Not just good for people to consume, garlic’s unique fungicidal and pesticide properties can also help keep neighboring plants healthy while concentrated garlic juice or extracts can be diluted in water and sprayed onto other vegetables to ward off the pests that frequent these areas, all while doing double-duty as a bio-stimulant. But be sure you’re getting the real deal, as much of what you see in grocery stores is the swollen Elephant Garlic, which is more closely related to the leek and therefore doesn’t offer nearly the same health benefits and distinct taste of true garlic bulbs.
There are two general classifications of garlic, hardneck and softneck with the latter better suited to our climate here in Mississippi. Within these two divisions, there are over 300 varieties of garlic grown worldwide and increasingly becoming one of the most popular things to plant in backyard gardens. Onions may have many layers, but garlic has multiple cloves – each one a smaller clone of itself that can be planted to produce another full bulb. Be sure to order seed garlic from a reliable seller like Filaree Farm or Gourmet Garlic Garden in early Spring to ensure you get the varieties you want and then plant them mid-Fall. At Yokna Bottoms, we’ve found it an excellent over-wintering crop and are expecting a big harvest within the next couple of months – perhaps in time for Patawpha Fest, our annual music, food and arts festival held out at the farm this year on Saturday, April 16.
Here in Lafayette County, we are fortunate to have some great garlic growers in our own backyard. Visit the Water Valley Farmer’s Market to sample some of what Harris Family Farms (another local Certified Naturally Grown producer) has been perfecting for almost a decade (and be sure to ask about Gladney’s garlic butter) or come by the Taylor Farmer’s Market to get growing tips and fresh, organic garlic from her sister-in-law, Katherine ‘the garlic lady” Daigle of Broken Magnolia Farm.

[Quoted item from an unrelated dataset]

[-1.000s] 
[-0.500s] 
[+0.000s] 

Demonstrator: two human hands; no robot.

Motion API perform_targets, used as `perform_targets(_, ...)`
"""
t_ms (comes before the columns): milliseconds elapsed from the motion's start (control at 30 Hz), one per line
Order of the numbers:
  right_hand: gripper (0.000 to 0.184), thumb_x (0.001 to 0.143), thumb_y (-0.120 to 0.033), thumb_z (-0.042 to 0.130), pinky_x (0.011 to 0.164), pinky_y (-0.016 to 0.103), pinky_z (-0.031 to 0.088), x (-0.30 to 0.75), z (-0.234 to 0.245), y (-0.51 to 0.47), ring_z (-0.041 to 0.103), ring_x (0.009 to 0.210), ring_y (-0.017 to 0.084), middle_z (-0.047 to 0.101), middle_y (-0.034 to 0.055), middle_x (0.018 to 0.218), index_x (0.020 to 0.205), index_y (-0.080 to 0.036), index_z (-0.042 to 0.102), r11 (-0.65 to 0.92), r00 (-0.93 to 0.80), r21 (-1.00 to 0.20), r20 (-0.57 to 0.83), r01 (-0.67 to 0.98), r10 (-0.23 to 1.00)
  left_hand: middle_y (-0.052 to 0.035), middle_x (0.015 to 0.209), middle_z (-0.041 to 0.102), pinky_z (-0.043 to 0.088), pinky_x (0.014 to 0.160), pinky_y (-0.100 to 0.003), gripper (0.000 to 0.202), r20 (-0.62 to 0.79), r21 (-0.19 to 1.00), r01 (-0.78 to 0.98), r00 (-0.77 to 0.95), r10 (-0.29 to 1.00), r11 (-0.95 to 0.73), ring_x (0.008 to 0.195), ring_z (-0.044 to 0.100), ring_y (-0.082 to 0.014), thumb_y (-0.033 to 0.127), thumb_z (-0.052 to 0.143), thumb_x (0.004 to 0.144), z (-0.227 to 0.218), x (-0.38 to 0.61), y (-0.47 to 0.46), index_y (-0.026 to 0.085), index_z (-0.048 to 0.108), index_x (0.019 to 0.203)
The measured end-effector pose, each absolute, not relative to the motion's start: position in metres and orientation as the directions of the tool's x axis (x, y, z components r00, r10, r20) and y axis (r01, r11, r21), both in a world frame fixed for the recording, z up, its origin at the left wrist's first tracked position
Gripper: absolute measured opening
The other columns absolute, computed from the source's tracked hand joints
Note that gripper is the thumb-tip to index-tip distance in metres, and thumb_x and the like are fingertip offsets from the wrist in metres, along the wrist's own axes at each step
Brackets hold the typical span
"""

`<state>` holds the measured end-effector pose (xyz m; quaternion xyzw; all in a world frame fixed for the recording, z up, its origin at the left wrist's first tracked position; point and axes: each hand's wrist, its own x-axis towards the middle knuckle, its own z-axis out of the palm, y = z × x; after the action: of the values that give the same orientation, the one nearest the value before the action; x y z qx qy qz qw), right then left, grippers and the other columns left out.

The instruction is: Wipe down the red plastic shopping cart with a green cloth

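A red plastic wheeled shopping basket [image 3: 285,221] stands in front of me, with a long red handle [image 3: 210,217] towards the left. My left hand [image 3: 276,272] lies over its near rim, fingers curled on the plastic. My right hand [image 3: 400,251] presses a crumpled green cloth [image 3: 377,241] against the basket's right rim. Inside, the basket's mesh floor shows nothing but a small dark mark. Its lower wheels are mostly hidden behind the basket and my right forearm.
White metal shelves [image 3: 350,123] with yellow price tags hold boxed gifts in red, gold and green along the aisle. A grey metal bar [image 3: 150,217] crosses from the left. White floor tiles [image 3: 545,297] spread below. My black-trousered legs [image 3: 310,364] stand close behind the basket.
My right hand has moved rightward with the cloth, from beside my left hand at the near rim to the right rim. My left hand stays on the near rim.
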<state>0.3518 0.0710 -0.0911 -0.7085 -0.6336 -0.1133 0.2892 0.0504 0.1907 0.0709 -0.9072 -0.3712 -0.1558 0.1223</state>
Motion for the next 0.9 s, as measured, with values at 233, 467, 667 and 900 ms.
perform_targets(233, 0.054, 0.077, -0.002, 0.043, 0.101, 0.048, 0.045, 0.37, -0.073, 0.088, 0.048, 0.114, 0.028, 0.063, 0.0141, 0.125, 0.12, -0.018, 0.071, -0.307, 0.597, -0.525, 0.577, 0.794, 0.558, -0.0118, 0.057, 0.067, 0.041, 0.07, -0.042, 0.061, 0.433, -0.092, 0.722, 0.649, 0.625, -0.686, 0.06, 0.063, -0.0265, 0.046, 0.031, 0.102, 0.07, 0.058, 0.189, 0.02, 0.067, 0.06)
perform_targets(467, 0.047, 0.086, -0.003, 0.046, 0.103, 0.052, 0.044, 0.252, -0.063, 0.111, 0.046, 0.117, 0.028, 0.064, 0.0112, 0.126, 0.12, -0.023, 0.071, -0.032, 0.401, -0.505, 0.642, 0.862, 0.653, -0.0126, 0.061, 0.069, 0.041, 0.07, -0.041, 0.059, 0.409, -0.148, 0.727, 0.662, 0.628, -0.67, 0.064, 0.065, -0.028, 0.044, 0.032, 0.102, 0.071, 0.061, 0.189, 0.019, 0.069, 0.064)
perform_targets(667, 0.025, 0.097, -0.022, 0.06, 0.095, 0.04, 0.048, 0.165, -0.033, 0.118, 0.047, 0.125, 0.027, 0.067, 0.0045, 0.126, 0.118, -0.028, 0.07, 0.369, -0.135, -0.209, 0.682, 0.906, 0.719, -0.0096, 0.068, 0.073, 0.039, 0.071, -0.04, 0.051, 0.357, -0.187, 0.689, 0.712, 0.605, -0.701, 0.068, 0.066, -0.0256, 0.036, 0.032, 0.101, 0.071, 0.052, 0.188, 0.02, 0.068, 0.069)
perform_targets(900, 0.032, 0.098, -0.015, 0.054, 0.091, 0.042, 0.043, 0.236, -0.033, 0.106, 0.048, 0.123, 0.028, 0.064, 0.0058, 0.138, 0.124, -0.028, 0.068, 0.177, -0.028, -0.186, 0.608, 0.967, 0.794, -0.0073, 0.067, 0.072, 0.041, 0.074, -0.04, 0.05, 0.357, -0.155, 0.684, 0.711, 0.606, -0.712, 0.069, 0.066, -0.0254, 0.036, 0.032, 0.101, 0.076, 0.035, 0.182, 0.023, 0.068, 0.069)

Whether smoked, roasted or caramelized, garlic can be enjoyed or applied in countless ways – all equally wonderful. Once again, Danielle Haiden of The Ravine in Oxford provided us with an incredibly simple and delicious recipe she picked up from an adopted Nonna while living in Italy.
Before you run for the kitchen, we’ll leave you with some sage words of wisdom from the immortal William Shatner, “Stop and smell the garlic! That’s all you have to do.”
Nonna’s Italian Garlic Bread
- Loaf of crusty bread
- Olive oil
- Garlic, one clove
- Tomato, one half
Toast your bread with a drizzle of olive oil and when it comes out hot from the oven, cut a garlic clove in half and rub it all over the top of the bread. The heat draws out the oils in the garlic. Then cut a tomato in half and rub it all over the top of the bread ‘til there is just a hint of pink. Enjoy … you’ll be licking your fingers momentarily.